Problem requirements
Take each line from the material below that includes the string "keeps" and copy it.

Data block

=== Begin Enclosure ===

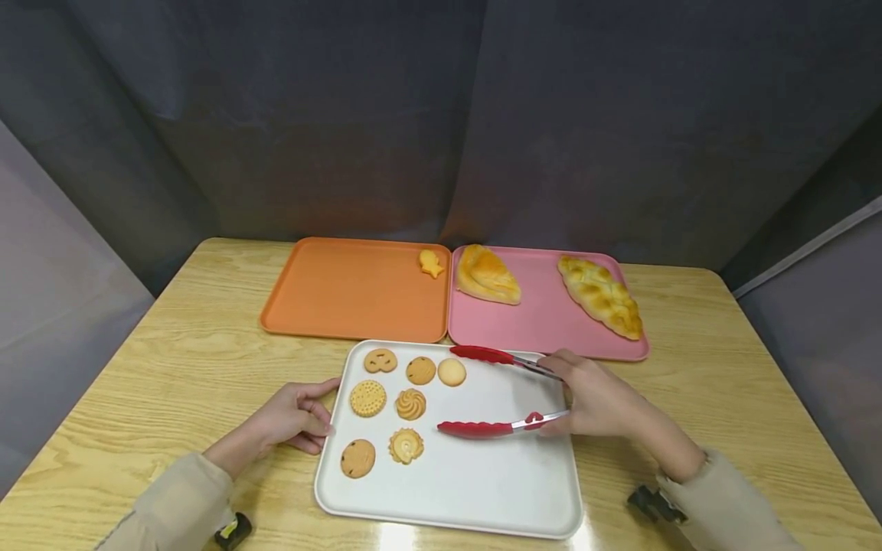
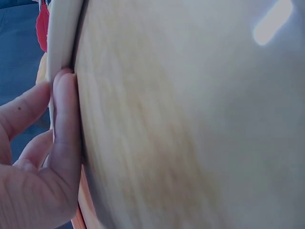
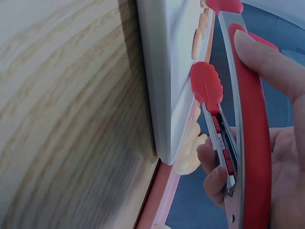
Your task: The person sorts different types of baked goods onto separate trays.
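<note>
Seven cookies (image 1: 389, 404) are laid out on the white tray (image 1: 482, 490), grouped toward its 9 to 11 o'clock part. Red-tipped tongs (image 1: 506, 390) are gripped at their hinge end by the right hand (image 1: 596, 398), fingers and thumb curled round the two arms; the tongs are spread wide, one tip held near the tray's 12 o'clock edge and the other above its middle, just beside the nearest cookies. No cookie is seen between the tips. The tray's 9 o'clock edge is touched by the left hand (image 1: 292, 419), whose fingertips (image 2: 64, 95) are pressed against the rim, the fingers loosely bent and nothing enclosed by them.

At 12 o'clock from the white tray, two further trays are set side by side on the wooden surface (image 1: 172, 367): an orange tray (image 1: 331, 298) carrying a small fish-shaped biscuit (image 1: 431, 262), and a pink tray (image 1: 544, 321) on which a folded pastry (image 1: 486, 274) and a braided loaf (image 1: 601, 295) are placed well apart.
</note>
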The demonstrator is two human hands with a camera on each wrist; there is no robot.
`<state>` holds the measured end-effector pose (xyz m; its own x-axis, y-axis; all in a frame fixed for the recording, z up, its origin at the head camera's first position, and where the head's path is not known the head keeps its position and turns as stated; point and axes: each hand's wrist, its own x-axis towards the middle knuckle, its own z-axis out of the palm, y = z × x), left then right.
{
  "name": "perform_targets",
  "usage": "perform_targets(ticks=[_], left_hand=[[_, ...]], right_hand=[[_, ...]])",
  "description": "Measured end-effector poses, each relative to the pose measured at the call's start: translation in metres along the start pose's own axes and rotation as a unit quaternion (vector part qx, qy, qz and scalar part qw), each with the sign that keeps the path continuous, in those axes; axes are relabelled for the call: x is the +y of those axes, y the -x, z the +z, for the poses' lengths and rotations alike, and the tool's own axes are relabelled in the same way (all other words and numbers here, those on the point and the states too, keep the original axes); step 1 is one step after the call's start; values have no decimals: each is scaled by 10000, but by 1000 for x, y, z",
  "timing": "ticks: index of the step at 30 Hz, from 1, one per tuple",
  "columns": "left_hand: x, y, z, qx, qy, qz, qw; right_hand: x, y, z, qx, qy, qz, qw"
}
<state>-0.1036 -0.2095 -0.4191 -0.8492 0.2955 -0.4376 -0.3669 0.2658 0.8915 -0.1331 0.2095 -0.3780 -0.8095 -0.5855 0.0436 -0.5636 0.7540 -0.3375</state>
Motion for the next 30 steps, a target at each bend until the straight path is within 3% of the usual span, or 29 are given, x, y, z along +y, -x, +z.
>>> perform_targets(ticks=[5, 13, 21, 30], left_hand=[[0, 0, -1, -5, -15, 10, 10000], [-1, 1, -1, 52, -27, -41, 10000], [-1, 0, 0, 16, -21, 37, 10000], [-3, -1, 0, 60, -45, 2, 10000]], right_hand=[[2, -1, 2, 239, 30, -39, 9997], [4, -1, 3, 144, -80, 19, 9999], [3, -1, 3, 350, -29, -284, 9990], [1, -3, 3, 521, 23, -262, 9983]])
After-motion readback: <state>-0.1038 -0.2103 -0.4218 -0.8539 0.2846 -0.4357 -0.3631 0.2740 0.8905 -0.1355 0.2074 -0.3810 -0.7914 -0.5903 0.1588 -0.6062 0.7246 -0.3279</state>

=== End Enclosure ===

Your response
`<state>` holds the measured end-effector pose (xyz m; its own x-axis, y-axis; all in a frame fixed for the recording, z up, its origin at the head camera's first position, and where the head's path is not known the head keeps its position and turns as stated; point and axes: each hand's wrist, its own x-axis towards the middle knuckle, its own z-axis out of the palm, y = z × x), left then right.
  "description": "Measured end-effector poses, each relative to the pose measured at the call's start: translation in metres along the start pose's own axes and rotation as a unit quaternion (vector part qx, qy, qz and scalar part qw), each with the sign that keeps the path continuous, in those axes; axes are relabelled for the call: x is the +y of those axes, y the -x, z the +z, for the poses' lengths and rotations alike, and the tool's own axes are relabelled in the same way (all other words and numbers here, those on the point and the states too, keep the original axes); step 1 is one step after the call's start; values have no decimals: each is scaled by 10000, but by 1000 for x, y, z",

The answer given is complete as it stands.